Sorry boys, I can read a map the right way up.  On the other hand, I hate shopping, shoes, fashion...... :? 

My sister is an ace navigator. 

Viv

edited: Oh, and I throw overarm.


----------



## jimmyd0g (Oct 22, 2009)

litcher said:


> Sorry boys, I can read a map the right way up.  On the other hand, I hate shopping, shoes, fashion...... :?
> 
> My sister is an ace navigator.
> 
> ...


Be honest, yer a bloke in a dress aren't you?


----------



## seamusog (May 10, 2005)

TDG said:


> Three men were hiking through a forest when they came upon a large raging, violent river.
> 
> Needing to get to the other side, the first man prayed:
> ' God, please give me the strength to cross the river.'
> ...


There is no place on this forum for such sexist claptrap!!!!!!
I'm pressin the button on ye.
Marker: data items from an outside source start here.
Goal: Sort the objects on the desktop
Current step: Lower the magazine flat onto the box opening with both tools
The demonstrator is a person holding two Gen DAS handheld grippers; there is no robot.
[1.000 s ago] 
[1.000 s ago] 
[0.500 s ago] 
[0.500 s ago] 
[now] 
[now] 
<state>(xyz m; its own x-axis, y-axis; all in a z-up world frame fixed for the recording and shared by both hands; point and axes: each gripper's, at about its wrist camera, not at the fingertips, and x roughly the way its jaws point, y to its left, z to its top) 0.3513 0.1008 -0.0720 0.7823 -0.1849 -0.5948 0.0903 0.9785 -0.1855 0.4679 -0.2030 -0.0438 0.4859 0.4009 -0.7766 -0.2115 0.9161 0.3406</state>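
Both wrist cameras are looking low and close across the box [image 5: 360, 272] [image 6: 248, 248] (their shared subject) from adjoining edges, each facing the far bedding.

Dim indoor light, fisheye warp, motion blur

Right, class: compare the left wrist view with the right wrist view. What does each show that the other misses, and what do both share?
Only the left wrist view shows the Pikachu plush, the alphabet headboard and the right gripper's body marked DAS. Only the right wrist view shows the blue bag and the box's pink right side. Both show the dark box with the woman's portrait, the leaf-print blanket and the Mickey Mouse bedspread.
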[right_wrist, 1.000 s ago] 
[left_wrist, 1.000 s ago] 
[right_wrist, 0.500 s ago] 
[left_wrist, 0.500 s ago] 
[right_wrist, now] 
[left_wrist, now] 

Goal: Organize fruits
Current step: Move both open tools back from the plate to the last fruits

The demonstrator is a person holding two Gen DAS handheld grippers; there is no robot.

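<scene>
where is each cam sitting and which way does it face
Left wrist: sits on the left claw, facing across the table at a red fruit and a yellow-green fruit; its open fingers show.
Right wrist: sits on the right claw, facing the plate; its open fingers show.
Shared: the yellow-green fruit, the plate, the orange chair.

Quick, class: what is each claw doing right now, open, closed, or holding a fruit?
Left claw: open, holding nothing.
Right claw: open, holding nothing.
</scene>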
Ding Ding. :lol: 
Nice one,I'm nickin that.
seamus.


----------



## litcher (Jul 24, 2006)

jimmyd0g said:


> litcher said:
> 
> 
> > Sorry boys, I can read a map the right way up.  On the other hand, I hate shopping, shoes, fashion...... :?
> ...


A dress? What's that? :lol: :lol:

Viv


----------



## ChrisandJohn (Feb 3, 2008)

barryd said:


> raynipper said:
> 
> 
> > Only in my experience and bound to provoke but I haven't found any women who can read maps. At least not the right way up.
> ...


I love maps, to the extent that I resisted satnav for ages. John reckons I can reverse better than him, but I've never had anything to do with cricket.

Chris


----------